Exercise prompt:
The response must contain each line of the material that holds "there".
►
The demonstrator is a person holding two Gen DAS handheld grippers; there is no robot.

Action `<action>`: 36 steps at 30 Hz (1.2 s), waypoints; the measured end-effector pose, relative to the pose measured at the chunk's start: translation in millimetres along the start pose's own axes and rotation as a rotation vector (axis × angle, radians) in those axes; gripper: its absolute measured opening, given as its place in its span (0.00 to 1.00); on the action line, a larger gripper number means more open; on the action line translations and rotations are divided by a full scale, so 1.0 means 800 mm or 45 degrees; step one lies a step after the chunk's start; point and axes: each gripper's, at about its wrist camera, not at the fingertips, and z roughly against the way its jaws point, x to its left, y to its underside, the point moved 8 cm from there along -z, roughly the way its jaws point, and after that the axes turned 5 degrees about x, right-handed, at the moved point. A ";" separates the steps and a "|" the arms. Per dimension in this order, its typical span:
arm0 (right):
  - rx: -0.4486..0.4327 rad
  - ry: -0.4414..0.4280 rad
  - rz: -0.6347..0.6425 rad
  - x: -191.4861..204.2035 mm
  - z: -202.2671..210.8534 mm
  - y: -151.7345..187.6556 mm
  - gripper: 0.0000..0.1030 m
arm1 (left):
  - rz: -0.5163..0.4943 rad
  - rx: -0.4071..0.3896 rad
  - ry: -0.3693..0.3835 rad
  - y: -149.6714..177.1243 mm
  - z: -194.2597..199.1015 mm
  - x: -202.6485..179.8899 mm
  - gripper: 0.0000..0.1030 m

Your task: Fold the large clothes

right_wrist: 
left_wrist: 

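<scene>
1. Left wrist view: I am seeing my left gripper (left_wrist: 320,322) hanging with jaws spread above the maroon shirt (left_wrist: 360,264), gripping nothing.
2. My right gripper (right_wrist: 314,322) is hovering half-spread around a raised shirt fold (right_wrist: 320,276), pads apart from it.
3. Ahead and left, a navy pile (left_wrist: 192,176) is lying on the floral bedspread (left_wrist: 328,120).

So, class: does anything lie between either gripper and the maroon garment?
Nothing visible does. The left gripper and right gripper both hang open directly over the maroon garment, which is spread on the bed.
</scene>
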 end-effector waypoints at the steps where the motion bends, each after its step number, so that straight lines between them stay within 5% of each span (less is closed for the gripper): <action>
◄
Your response:
The demonstrator is a person holding two Gen DAS handheld grippers; there is no robot.
Action `<action>`: 36 steps at 30 Hz (1.2 s), waypoints; the measured end-effector pose, relative to the pose measured at the chunk's start: translation in millimetres along the start pose's own axes and rotation as a rotation vector (axis × angle, radians) in those axes; gripper: its absolute measured opening, given as its place in its span (0.00 to 1.00); on the action line, a larger gripper number means more open; on the action line translations and rotations are divided by a full scale, so 1.0 means 800 mm or 45 degrees; step one lies a step after the chunk's start; point and axes: each gripper's, at about its wrist camera, not at the fingertips, and z roughly against the way its jaws point, x to its left, y to its underside, the point moved 8 cm from there along -z, roughly the way its jaws point, and after that the axes turned 5 degrees about x, right-handed, at the moved point. A ";" separates the steps and a "|" the arms. Per dimension in this order, its typical span:

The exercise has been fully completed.